- Opening Delimiter -

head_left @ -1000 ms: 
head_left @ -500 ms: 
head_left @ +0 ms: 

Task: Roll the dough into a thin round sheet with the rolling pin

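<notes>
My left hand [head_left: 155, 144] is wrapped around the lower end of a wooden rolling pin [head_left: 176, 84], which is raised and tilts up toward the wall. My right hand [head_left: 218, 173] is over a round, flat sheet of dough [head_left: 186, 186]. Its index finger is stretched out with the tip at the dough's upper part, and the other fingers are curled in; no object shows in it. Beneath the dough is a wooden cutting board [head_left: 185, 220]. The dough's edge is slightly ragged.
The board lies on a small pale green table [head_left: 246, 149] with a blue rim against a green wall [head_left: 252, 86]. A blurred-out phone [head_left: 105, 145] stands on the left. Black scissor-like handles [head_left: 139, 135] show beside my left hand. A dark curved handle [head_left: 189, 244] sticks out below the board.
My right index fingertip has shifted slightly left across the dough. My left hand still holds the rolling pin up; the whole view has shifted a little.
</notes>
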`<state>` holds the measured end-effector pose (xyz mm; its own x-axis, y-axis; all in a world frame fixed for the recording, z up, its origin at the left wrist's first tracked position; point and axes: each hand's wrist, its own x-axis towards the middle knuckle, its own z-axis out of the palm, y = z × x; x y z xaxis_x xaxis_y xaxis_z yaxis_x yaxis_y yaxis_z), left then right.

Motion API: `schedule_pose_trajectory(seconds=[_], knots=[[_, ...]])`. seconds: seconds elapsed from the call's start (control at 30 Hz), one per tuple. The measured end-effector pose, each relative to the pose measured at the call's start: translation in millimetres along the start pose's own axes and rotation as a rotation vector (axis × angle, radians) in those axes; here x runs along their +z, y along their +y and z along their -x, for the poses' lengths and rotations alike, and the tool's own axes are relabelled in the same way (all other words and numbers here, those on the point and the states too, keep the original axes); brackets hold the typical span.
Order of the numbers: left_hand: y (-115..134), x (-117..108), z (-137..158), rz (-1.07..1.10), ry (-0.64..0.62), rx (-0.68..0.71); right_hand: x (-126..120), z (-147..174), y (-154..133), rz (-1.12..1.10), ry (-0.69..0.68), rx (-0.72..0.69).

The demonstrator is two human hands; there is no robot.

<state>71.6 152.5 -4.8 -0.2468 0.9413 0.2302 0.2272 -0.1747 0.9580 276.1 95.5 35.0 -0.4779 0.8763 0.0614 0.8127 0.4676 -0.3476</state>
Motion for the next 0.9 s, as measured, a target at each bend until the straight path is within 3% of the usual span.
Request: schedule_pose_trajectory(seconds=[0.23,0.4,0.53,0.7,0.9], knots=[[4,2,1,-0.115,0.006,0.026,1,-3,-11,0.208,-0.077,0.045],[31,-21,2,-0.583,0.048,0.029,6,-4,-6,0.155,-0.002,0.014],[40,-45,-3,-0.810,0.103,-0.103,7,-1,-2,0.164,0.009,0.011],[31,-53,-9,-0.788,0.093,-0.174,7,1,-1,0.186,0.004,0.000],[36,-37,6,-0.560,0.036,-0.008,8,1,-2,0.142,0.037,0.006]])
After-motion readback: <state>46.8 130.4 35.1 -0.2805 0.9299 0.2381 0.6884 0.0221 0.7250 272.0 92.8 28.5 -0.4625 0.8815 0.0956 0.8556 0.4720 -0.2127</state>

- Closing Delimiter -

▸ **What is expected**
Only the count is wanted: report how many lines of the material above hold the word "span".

▸ **Result of the task**
2